[Mpi3-ft] Communicator Virtualization as a step forward
Nathan DeBardeleben
ndebard at lanl.gov
Thu Feb 12 13:46:29 CST 2009
Heh OK. :) Oh well, maybe my statements can then provide some
motivation for users that are interested in FT at very least :).
Sorry to pollute the conversation.
-- Nathan
---------------------------------------------------------------------
Nathan DeBardeleben, Ph.D.
Los Alamos National Laboratory
High Performance Computing Systems Integration (HPC-5)
phone: 505-667-3428
email: ndebard at lanl.gov
---------------------------------------------------------------------
Greg Bronevetsky wrote:
> I don't think that the users are suggesting that they don't want FT
> support. It sounds like they just don't value having the ability to
> reset the state of the MPI library without having to restart the
> applications. Since job schedulers can start up a large-scale
> application fairly quickly and they already use global checkpointing,
> I'm not surprised that they don't really care about this. In any case,
> our plans for the FT spec will allow for more capability than the
> FT-MPI spec. FT-MPI is tilted towards global synchronous recovery
> solutions, which will have scalability problems since every process
> must participate in recovery. Our goal with the FT specification is to
> allow localized recovery as well.
>
> Greg Bronevetsky
> Post-Doctoral Researcher
> 1028 Building 451
> Lawrence Livermore National Lab
> (925) 424-5756
> bronevetsky1 at llnl.gov
>
> At 11:16 AM 2/12/2009, Nathan DeBardeleben wrote:
>> I really worry about taking the advise of users saying they would
>> rather terminate and restart an application than having some
>> assistance to help them ride through a problem. If they are worried
>> about programming language/model changes, I would encourage them to
>> open their eyes.
>> Major programming model changes are predicted for > petascale
>> computers and even petascale computers are having a hard time with
>> classical MPI programming. I think we're more likely to see MPI as
>> an underpinning of next-gen models. These users polled might not be
>> extreme-scale users, however.
>> Working at a laboratory positioning itself for exascale, we are
>> intimately aware of the fact that "oh just rerun it" is a worthless
>> conclusion. I wish I had more time to assist in this matter but our
>> laboratory has cracked down on participation in things that are not
>> directly associated with charge codes so it's a bit hard for me to
>> spend any sizable amount of time.
>>
>> Please though, consider the user base when they say things like that.

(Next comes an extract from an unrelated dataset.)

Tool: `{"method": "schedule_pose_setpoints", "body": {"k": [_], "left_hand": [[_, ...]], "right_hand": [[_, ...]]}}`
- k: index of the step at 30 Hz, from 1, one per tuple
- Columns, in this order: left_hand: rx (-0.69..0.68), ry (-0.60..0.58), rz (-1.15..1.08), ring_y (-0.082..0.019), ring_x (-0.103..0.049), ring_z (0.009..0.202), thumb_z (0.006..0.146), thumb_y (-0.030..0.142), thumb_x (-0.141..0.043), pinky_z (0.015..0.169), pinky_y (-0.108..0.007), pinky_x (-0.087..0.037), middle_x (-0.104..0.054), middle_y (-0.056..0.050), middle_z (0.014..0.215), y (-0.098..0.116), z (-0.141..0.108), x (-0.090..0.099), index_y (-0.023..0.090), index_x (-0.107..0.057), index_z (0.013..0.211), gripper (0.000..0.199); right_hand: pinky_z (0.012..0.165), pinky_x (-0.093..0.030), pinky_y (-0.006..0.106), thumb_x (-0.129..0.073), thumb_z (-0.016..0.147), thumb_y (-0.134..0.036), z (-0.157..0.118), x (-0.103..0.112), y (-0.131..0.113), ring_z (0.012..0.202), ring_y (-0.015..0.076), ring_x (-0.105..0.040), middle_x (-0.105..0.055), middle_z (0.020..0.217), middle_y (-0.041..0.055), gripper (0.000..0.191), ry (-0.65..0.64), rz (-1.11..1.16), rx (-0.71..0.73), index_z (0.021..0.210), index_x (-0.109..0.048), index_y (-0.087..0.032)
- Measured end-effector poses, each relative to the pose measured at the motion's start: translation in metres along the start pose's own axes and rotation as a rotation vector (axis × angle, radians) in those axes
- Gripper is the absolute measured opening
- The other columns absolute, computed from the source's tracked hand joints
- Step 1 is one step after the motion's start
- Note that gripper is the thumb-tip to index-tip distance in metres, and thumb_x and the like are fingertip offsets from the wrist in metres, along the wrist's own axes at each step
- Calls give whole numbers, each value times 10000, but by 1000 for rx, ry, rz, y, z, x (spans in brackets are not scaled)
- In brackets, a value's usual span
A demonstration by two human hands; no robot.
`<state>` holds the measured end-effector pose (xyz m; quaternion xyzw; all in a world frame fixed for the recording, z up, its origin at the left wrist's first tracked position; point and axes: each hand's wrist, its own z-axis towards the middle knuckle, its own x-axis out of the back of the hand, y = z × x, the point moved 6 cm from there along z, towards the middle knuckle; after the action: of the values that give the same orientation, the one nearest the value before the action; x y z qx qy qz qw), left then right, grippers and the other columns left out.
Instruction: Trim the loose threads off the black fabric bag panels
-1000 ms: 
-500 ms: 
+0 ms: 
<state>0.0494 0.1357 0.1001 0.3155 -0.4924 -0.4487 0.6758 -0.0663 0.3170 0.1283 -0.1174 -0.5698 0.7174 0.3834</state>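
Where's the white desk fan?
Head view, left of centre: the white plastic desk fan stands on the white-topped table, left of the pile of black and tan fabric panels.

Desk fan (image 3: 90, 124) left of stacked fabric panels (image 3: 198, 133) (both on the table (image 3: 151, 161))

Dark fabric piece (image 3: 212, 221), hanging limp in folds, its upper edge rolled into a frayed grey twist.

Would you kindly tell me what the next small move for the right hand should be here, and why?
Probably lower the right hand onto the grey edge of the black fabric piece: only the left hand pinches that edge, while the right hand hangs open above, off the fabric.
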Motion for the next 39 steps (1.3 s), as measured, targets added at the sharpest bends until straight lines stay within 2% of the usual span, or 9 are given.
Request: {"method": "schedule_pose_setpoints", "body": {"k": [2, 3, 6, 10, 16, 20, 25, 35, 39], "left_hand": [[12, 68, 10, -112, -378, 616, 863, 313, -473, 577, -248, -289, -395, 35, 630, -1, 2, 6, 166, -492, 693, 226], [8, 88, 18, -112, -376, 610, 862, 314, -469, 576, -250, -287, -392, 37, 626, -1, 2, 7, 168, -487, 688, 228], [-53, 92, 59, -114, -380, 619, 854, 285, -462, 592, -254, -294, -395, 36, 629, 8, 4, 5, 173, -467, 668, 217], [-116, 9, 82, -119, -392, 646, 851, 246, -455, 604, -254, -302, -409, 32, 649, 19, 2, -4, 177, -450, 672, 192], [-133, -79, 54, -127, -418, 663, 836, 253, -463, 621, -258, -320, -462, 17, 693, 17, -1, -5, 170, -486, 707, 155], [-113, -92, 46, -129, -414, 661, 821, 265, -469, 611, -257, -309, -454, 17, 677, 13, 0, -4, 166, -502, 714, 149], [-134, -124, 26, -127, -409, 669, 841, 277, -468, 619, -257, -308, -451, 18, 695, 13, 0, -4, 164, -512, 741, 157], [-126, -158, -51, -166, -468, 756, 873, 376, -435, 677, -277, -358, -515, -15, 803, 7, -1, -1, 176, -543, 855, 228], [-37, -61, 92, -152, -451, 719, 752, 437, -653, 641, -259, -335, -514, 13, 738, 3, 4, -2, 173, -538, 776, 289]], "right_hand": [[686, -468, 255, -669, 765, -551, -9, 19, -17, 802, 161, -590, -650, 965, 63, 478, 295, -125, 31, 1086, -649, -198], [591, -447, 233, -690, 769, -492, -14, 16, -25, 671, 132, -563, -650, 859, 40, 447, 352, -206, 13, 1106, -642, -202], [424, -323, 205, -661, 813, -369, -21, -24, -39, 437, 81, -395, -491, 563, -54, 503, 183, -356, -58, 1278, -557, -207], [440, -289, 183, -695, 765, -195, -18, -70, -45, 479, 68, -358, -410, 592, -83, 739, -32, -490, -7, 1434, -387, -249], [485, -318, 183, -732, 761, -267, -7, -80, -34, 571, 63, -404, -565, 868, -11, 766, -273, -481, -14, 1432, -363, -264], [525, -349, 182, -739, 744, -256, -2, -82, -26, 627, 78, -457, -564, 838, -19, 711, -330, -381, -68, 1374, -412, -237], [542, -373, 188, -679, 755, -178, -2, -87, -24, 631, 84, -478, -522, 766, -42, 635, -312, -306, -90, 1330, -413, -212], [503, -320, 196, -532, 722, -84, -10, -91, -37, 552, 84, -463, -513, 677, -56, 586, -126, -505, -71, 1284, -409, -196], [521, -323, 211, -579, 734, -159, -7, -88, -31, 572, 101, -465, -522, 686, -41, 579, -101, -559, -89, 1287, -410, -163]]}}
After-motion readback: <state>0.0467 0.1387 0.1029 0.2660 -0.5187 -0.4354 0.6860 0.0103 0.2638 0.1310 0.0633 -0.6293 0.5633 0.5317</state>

>> I'm sure Rich is well aware of these similar concerns. While MPI
>> fault tolerance might not be important to the users running 1000 node
>> systems, those of us approaching system mean time to interrupt under
>> an hour are quite on the opposite side of that spectrum.
>>
>> Are the small-system users pushing for FT to not be inside of MPI?
>> This is why I was so in favor of some sort of componentized MPI where
>> users could exclude FT if they weren't worried about reliability (and
>> thereby gain performance) but those of us who were in more dangerous
>> reliability regimes could take the performance penalty and compile in
>> / load in / configure in / whatever FT.
>>
>> -- Nathan
>>
>> ---------------------------------------------------------------------
>> Nathan DeBardeleben, Ph.D.
>> Los Alamos National Laboratory
>> High Performance Computing Systems Integration (HPC-5)
>> phone: 505-667-3428
>> email: ndebard at lanl.gov
>> ---------------------------------------------------------------------
>>
>>
>> Graham, Richard L. wrote:
>>> Josh,
>>> Very early on in the process we got feedback from users that an
>>> ft-mpi like interface was of no interest to them. They would just
>>> as soon terminate the application and restart rather than use this
>>> sort of approach. Having said that, there is already previous
>>> demonstration that the ft-mpi approach is useful for some
>>> applications. If you look closely at the spec, the ft-mpi approach
>>> is a subset. of the current subset.
>>> I am working on pulling out the api's and expanding the
>>> explanations. The goal is to have this out before the next telecon
>>> in two weeks.
>>> Prototyping is under way, with ut, cray, and ornl committed to
>>> working on this. Right now supporting infrastructure is being
>>> developed.
>>> Your point on the mpi 2 interfaces is good. A couple of people
>>> had started to look at this when it looked like this might make it
>>> into the 2.2 version. The changes seemed to be more extensive than
>>> expected, so work stopped. This does need to be picked up on.
>>>
>>> Rich
>>> ------Original Message------
>>> From: Josh Hursey
>>> To: MPI 3.0 Fault Tolerance and Dynamic Process Control working Group
>>> ReplyTo: MPI 3.0 Fault Tolerance and Dynamic Process Control working
>>> Group
>>> Sent: Feb 12, 2009 8:31 AM
>>> Subject: Re: [Mpi3-ft] Communicator Virtualization as a step forward
>>>
>>> It is a good point that local communicator reconstruction operations
>>> require a fundamental change in the way communicators are handled by
>>> MPI. With that in mind it would probably take as much effort (if not
>>> more) to implement a virtualized version on top of MPI. So maybe it
>>> will not help as much as I had originally thought. Outside of the
>>> paper, do we have the interface and semantics of these operations
>>> described anywhere? I think that would help in trying to keep pace
>>> with the use cases.
>>>
>>> The spirit of the suggestion was as a way to separate what (I think)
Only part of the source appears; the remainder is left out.